= Robert Houlton =

English medical practitioner, dramatist, and journalist

Robert Houlton (c.1739–1815) was an English medical practitioner, dramatist and journalist.

==Early life==
Born about 1739, he was the son of the Rev. Robert Houlton of Milton, Clevedon, Somerset. On 24 July 1755 he matriculated at Corpus Christi College, Oxford; then in 1757 he was chosen as a demy of Magdalen College. He graduated B.A. on 27 April 1759, M.A. on 21 April 1762. He resigned his demyship in 1765, and shortly afterwards married.

==The Suttonian method of variolation==
Robert Houlton the elder was put on a salary to promote the Suttonian method of variolation (inoculation against smallpox), by Daniel Sutton, son of the method's inventor Robert Sutton. He was employed to preach to patients in a chapel Sutton had built in 1766 at Ingatestone in Essex, where he had moved from Suffolk after breaking with his father. In 1767 Houlton published a sermon on The Practice of Inoculation justified.

Robert Houlton the younger, admitted to the method's secrets, then went to Ireland to practice inoculation. In his pamphlet of 1768 he lists over 60 "partners" in the method, typically for an assigned area. He himself was party in Dublin to an agreement on use of the Suttonian method, with two surgeons, Charles Blake of Bath and Samuel Sparrow of Cavan, and Charles Meares acting as agent. Sparrow and Houlton made inoculation tours of a number of Irish counties. In 1770 Houlton was admitted to an ad eundem degree of M.A. in Trinity College, Dublin, and was subsequently admitted M.B. James Boaden wrote that he had an Edinburgh medical degree, and was a "weak man".

==Writer in Dublin==
Houlton fell back on journalism and then dramatic writing. In political writing he used a number of pseudonyms. He was taken on the staff of the Freeman's Journal by Francis Higgins, in the 1780s. He also wrote in 1782 for John Magee's Dublin Evening Post, at the nationalist end of the spectrum, as the Freeman's Journal spoke for the British administration. In 1789 he admitted he had used the pseudonym "Hampden Alter" in attacks in the Dublin Evening Post on Henry Grattan, stating also that he was not employed by Magee after 1783.

For the Dublin operatic stage Houlton wrote libretti: as the poet put it in the Dublin Evening Post, "humdrum Houlton tunes his wooden lyre". They were:

- The Contract 1783;
- Double Stratagem, 1784 (adapted from The Contract);
- Gibraltar, 1784;
- Orpheus and Eurydice, 1784; and
- Calypso, 1785.

For a season Houlton shared the honours at the Capel Street Theatre for new work performed, with Walley Chamberlain Oulton. He met and supported the young runaway in 1785, Thomas Dermody, but ultimately left him to fend for himself.

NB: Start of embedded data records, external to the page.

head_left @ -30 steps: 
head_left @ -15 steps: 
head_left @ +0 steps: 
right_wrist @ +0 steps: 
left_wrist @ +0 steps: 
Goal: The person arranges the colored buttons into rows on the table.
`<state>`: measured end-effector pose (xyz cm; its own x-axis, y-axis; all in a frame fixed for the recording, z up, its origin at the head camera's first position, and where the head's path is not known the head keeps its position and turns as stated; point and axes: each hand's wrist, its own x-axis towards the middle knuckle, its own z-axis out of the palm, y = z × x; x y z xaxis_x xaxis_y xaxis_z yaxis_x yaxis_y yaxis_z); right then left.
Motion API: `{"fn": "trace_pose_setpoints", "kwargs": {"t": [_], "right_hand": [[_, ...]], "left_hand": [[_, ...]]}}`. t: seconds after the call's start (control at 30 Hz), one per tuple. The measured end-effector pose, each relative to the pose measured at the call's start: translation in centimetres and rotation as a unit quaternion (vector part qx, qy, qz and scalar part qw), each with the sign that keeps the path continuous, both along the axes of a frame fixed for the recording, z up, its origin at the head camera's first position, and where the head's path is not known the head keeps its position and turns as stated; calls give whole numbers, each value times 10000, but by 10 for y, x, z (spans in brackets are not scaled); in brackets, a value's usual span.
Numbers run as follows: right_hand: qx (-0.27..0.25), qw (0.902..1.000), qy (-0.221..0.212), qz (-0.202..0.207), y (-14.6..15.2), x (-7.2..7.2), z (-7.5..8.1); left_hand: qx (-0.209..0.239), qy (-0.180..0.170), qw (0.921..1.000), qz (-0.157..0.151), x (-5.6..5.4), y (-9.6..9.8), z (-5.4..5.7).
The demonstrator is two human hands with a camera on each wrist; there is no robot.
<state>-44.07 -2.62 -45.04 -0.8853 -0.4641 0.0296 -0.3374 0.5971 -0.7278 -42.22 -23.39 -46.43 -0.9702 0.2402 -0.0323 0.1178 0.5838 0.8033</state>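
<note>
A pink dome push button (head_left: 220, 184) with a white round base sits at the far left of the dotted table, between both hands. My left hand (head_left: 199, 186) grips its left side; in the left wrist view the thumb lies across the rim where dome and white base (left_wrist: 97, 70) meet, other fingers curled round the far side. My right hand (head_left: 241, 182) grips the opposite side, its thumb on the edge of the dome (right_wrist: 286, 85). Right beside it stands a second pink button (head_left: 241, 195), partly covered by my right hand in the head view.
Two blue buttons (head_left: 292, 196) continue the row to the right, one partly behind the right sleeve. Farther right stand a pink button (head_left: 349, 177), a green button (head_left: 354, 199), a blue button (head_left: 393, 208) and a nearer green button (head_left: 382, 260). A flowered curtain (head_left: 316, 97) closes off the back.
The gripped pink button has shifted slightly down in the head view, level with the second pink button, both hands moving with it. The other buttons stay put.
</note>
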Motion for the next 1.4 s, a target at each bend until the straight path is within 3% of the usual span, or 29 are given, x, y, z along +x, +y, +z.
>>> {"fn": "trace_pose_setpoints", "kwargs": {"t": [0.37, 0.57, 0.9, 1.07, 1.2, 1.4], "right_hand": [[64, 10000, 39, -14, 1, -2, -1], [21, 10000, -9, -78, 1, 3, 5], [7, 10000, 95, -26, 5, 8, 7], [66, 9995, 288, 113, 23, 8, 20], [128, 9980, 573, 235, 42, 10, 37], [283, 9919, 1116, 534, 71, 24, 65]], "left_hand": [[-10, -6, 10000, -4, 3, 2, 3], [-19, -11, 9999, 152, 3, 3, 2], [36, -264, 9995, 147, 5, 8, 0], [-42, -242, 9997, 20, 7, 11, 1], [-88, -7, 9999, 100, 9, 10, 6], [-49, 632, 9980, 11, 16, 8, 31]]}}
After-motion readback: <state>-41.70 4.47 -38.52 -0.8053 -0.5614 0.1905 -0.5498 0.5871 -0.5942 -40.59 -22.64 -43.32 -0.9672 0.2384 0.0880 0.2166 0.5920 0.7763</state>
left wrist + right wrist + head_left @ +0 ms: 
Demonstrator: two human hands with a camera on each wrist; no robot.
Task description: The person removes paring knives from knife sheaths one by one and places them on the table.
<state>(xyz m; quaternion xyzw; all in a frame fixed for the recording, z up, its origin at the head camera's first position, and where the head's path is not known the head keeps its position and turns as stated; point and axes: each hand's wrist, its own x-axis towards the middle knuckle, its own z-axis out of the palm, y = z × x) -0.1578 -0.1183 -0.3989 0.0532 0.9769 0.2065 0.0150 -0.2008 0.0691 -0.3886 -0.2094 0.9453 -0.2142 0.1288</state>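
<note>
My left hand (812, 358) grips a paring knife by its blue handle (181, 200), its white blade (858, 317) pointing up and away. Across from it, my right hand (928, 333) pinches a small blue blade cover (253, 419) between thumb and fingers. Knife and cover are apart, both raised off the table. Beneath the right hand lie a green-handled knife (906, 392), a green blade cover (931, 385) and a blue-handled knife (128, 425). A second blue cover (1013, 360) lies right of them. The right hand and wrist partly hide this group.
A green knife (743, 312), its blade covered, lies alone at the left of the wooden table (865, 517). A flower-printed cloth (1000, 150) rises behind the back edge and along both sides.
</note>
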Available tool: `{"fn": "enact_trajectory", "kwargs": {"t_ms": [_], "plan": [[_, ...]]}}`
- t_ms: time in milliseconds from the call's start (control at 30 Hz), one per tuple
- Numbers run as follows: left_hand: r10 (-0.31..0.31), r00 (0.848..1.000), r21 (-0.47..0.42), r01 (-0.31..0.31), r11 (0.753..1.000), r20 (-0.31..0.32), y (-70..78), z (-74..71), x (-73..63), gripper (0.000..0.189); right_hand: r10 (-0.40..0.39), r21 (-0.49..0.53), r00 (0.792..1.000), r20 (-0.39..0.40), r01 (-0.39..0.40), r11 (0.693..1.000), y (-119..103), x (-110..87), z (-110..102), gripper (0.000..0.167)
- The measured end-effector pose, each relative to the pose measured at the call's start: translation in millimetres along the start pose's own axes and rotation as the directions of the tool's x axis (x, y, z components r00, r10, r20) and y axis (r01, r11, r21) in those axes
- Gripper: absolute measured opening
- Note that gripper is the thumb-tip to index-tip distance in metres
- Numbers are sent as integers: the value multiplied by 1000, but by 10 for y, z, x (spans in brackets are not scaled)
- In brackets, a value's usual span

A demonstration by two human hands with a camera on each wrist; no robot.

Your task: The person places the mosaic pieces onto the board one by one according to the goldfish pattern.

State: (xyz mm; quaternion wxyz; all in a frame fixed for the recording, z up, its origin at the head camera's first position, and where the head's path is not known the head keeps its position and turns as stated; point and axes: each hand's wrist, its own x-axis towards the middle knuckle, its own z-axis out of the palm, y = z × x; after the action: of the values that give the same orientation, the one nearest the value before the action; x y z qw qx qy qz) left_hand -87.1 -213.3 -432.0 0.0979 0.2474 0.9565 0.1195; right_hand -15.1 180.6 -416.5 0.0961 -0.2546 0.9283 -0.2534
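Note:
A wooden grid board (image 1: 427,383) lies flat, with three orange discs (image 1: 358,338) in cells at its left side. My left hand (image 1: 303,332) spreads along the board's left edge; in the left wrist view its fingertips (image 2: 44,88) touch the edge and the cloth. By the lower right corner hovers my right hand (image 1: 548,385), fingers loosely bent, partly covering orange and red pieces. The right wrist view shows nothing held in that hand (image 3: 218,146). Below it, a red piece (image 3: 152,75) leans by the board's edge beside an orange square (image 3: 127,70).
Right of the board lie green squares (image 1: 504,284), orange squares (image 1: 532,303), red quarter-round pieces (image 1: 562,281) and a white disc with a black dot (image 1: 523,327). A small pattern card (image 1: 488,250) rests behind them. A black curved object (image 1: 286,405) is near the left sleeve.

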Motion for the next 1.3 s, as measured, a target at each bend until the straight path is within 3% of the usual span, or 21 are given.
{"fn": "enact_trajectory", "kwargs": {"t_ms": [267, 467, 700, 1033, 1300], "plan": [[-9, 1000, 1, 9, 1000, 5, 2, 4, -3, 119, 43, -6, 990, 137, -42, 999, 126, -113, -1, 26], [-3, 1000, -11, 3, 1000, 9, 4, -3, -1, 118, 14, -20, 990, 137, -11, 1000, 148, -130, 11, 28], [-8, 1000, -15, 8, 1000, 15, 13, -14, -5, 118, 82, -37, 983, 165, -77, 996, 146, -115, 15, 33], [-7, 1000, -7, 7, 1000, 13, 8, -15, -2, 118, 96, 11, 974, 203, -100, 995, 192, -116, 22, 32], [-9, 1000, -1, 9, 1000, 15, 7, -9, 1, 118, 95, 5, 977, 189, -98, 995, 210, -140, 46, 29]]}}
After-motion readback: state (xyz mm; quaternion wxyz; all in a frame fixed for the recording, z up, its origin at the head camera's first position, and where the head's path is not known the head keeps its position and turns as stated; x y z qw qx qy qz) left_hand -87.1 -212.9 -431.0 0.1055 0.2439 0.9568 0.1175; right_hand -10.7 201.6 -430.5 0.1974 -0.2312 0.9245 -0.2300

Houlton contributed to James Grant Raymond's 1806 Life of Dermody.

==Later life==
In the spring of 1792 Houlton went to London, and was appointed editor of the Morning Herald. Poor health meant he resigned this post in about year, and after a long period of illness he was committed to the Fleet prison for debt in 1795. In January 1796 Martin Joseph Routh, president of Magdalen College, sent him assistance in answer to an appeal. He wrote verse: a dramatic prologue; an ode for Vauxhall Gardens, on George III's escape from the assassin James Hadfield. Some of his songs and ballads for Vauxhall became popular; his Blithsome Cherry was sung there by Maria Theresa Bland, to music by Samuel Arnold.

Houlton, according to Boaden, was an admirer of Isaac John Bickerstaff and the "innocent opera". With James Hook writing the music, he brought out at Drury Lane on 21 October 1800 a comic opera, called Wilmore Castle. It closed after five nights. Houlton took work with lottery promoters. At the end of his life, in 1815, he was applying to the Royal Literary Fund for support.

==Works==
Houlton published:

- Indisputable Facts relative to the Suttonian Art of Inoculation, with Observations on its Discovery, Progress, &c., Dublin, 1768. This pro-Suttonian pamphlet casts some doubt on the claim (by Daniel Sutton) that he broke with his father in 1763.
- A Selection of Political Letters, Dublin, 1782.
- A Review of the Musical Drama of the Theatre Royal, Drury Lane, for... 1797–1800, which will tend to... elucidate Mrs. Plowden's late... publication, London, 1801. This work defended Wilmore Castle, which according to Houlton was the target of a concerted attack. Virginia, an opera by Frances Plowden, was withdrawn in 1801 at Drury Lane after Michael Kelly had arranged to have it hissed off.